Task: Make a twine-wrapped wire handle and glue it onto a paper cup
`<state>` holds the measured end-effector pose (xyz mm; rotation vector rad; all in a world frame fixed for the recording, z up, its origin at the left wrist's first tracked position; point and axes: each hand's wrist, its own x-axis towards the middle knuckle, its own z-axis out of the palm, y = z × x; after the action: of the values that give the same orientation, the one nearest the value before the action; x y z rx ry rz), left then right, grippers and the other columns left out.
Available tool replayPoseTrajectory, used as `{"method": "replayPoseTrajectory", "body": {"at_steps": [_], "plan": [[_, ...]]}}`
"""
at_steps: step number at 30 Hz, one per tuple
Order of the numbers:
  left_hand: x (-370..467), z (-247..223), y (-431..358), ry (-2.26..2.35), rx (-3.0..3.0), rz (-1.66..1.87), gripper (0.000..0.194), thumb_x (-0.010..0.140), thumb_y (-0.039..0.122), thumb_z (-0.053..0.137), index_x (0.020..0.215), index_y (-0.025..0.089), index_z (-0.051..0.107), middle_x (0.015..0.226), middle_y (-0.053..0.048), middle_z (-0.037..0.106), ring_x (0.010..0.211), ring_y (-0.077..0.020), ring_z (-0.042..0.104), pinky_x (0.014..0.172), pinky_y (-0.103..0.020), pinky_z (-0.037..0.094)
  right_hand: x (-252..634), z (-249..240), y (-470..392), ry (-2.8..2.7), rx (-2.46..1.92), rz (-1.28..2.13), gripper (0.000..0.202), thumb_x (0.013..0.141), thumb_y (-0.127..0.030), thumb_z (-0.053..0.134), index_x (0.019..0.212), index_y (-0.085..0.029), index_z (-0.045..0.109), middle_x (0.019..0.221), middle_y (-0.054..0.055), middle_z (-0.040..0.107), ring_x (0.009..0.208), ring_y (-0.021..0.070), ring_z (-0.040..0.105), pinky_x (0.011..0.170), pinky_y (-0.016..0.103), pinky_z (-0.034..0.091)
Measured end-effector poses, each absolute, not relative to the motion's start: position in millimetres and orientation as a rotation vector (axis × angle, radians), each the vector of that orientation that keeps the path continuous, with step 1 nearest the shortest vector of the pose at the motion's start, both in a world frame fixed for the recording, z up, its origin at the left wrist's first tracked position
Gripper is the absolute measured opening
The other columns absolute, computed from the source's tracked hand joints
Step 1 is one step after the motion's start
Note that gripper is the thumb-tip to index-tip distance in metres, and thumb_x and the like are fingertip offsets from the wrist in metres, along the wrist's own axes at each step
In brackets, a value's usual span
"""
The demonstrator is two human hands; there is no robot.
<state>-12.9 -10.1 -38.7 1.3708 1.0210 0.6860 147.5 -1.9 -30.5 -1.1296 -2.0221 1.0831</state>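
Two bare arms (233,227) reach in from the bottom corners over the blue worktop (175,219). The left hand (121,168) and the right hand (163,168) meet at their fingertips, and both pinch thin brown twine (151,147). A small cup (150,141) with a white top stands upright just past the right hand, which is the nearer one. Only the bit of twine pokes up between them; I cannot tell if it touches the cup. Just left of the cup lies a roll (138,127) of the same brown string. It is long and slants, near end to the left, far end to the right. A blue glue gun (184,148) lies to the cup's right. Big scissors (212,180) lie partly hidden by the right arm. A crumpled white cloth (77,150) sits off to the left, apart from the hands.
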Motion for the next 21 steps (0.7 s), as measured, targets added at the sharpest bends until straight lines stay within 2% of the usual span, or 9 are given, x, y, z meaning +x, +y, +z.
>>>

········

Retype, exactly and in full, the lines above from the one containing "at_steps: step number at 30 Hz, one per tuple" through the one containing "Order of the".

_ANSWER BELOW_
at_steps: step number at 30 Hz, one per tuple
Order of the numbers:

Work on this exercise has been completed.